Reproduce the whole listing that follows, exactly as it stands.

The data:
□ □ □ □
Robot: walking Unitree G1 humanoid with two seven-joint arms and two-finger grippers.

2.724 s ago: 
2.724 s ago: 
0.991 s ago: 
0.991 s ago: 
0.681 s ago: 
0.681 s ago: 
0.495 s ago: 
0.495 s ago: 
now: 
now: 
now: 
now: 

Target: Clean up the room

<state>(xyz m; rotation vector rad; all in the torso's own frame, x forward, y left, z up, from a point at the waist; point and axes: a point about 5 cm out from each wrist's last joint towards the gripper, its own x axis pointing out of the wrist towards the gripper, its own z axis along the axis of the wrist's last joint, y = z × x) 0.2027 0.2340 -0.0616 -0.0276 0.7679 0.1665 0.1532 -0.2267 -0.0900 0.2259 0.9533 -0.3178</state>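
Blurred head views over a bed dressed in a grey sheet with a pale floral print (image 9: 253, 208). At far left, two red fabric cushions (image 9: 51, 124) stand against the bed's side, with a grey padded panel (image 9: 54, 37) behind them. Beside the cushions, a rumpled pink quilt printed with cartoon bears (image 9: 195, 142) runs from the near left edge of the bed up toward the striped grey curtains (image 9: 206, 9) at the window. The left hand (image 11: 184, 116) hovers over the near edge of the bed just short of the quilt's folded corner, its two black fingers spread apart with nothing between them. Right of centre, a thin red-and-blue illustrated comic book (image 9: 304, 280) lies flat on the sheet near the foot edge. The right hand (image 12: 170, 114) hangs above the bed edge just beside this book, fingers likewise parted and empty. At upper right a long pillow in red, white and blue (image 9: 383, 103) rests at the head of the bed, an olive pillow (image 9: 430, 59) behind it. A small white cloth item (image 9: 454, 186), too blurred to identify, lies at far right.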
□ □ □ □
Solution:
Robot: walking Unitree G1 humanoid with two seven-joint arms and two-finger grippers.

2.724 s ago: 
2.724 s ago: 
0.991 s ago: 
0.991 s ago: 
0.681 s ago: 
0.681 s ago: 
0.495 s ago: 
0.495 s ago: 
now: 
now: 
now: 
now: 

Target: Clean up the room

<state>(xyz m; rotation vector rad; all in the torso's own frame, x forward, y left, z up, from a point at the waist; point and axes: a point about 5 cm out from each wrist's last joint towards the gripper, its own x axis pointing out of the wrist towards the gripper, its own z axis along the axis of the wrist's last joint, y = z × x) 0.2027 0.2340 -0.0616 -0.0276 0.7679 0.1665 0.1532 -0.2267 -0.0900 0.2259 0.9533 -0.3178</state>
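Blurred head views over a bed dressed in a grey sheet with a pale floral print (image 9: 253, 208). At far left, two red fabric cushions (image 9: 51, 124) stand against the bed's side, with a grey padded panel (image 9: 54, 37) behind them. Beside the cushions, a rumpled pink quilt printed with cartoon bears (image 9: 195, 142) runs from the near left edge of the bed up toward the striped grey curtains (image 9: 206, 9) at the window. The left hand (image 11: 184, 116) hovers over the near edge of the bed just short of the quilt's folded corner, its two black fingers spread apart with nothing between them. Right of centre, a thin red-and-blue illustrated comic book (image 9: 304, 280) lies flat on the sheet near the foot edge. The right hand (image 12: 170, 114) hangs above the bed edge just beside this book, fingers likewise parted and empty. At upper right a long pillow in red, white and blue (image 9: 383, 103) rests at the head of the bed, an olive pillow (image 9: 430, 59) behind it. A small white cloth item (image 9: 454, 186), too blurred to identify, lies at far right.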

What was produced is the complete output.